I asked Darien to lead Pastor’s meeting this week by bringing us something good from the biblical counseling training he has been receiving. He did not disappoint.

He led us through an utterly convicting discussion of heart-idols via an article by David Powlison.

What makes our desires wrong? The question becomes particularly perplexing to people when the object of their desires is a good thing. Notice some of the adjectives that get appended to our cravings: evil, polluted lusts (Col. 3:5; 2 Pet. 2:10). Sometimes the object of desire itself is evil: to kill someone, to steal, to control the cocaine trade on the Eastern seaboard.
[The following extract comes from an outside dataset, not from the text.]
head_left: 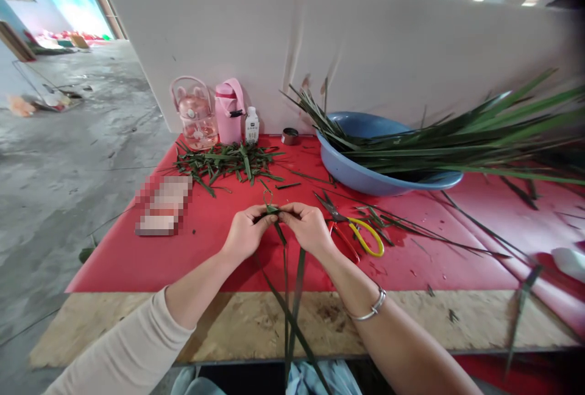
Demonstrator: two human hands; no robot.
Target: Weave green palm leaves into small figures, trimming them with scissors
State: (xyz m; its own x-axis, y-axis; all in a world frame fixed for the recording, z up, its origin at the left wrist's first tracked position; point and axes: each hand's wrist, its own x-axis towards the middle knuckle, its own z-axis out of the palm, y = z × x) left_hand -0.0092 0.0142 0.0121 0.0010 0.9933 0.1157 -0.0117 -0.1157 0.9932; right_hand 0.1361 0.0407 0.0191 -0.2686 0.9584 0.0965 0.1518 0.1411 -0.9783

But often the object of desire is good, and the evil lies in the lordship of the desire. Our will replaces God’s as that which determines how we live.

John Calvin put it this way: “We teach that all human desires are evil, and charge them with sin–not in that they are natural, but because they are inordinate” (Institutes, ed. Battles, p. 604). In other words, the evil in our desires often lies not in what we want but in the fact that we want it too much. Natural affections (for any good thing) become inordinate, ruling cravings. We are meant to be ruled by godly passions and desires. Natural desires for good things are meant to exist subordinate to our desire to please the Giver of gifts. Grasping that the evil lies in the ruling status of the desire, not the object, is frequently a turning point in self-understanding, in seeing the need for Christ’s mercies, and in changing.